Linda Fairstein, the woman who helped prosecute the now-vindicated Exonerated 5, is suing Netflix and director Ava DuVernay over her portrayal in When They See Us. The Netflix series depicts the story of the young men who were wrongfully accused of raping a woman in Central Park in 1989.
According to TMZ, Fairstein filed a federal suit Wednesday (March 18), claiming she warned DuVernay before her series was released. Fairstein says she was afraid she’d be portrayed in a false and defamatory manner and says DuVernay’s only response was Fairstein didn’t have the right to object before watching When They See Us.
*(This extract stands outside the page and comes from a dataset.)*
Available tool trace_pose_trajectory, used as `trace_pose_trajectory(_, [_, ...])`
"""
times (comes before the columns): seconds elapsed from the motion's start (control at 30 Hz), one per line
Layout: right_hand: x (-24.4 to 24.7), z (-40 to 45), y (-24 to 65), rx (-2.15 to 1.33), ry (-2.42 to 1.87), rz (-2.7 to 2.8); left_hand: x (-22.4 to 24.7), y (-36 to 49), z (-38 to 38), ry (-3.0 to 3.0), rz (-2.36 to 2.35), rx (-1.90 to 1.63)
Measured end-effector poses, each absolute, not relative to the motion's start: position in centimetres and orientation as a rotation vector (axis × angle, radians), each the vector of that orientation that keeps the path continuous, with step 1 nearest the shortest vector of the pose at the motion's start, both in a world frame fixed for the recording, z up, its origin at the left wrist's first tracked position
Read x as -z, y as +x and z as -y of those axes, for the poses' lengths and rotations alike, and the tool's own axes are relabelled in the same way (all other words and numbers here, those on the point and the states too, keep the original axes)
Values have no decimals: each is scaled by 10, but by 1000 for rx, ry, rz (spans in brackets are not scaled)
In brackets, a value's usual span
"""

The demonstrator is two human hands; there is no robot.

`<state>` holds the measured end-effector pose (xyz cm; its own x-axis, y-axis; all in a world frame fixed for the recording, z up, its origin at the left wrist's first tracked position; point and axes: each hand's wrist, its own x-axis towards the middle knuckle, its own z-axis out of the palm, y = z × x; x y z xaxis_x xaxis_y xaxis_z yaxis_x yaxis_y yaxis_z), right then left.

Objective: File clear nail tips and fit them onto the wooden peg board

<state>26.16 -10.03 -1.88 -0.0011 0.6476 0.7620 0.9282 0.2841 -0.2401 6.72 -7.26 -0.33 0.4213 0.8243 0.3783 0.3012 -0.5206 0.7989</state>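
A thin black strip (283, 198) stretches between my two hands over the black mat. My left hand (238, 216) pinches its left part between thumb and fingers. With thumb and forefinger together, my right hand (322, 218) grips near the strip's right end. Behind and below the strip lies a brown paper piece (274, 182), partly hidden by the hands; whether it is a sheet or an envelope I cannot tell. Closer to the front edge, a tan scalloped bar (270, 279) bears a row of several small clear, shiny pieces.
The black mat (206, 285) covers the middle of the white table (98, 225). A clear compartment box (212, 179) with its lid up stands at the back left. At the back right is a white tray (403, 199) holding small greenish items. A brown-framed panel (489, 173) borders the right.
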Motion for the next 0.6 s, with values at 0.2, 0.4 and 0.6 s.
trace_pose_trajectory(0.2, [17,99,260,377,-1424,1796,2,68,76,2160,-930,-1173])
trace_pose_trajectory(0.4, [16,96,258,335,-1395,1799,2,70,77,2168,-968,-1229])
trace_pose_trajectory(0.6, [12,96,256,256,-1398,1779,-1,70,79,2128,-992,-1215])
Fairstein claims that after all episodes were released, she is portrayed as a “racist, unethical villain who is determined to jail innocent children of color at any cost.”
Fairstein denies taking any of the following actions: unlawfully interrogating unaccompanied minors, calling for a roundup of “young Black” thugs, manipulating the timeline to pin the jogger’s rape on the Central Park 5, referring to people of color as animals, directing NYPD detectives to coerce confessions, and suppressing DNA evidence.
A rep for Netflix has since replied to the suit: “Linda Fairstein’s frivolous lawsuit is without merit,” the rep said, according to TMZ. “We intend to vigorously defend When They See Us and Ava DuVernay and Attica Locke, the incredible team behind the series.”
Antron McCray, Yusef Salaam, Raymond Santana Jr., Kevin Richardson and Korey Wise were exonerated in 2002 via conclusive DNA evidence proving they weren’t the ones who raped the Central Park jogger in 1989.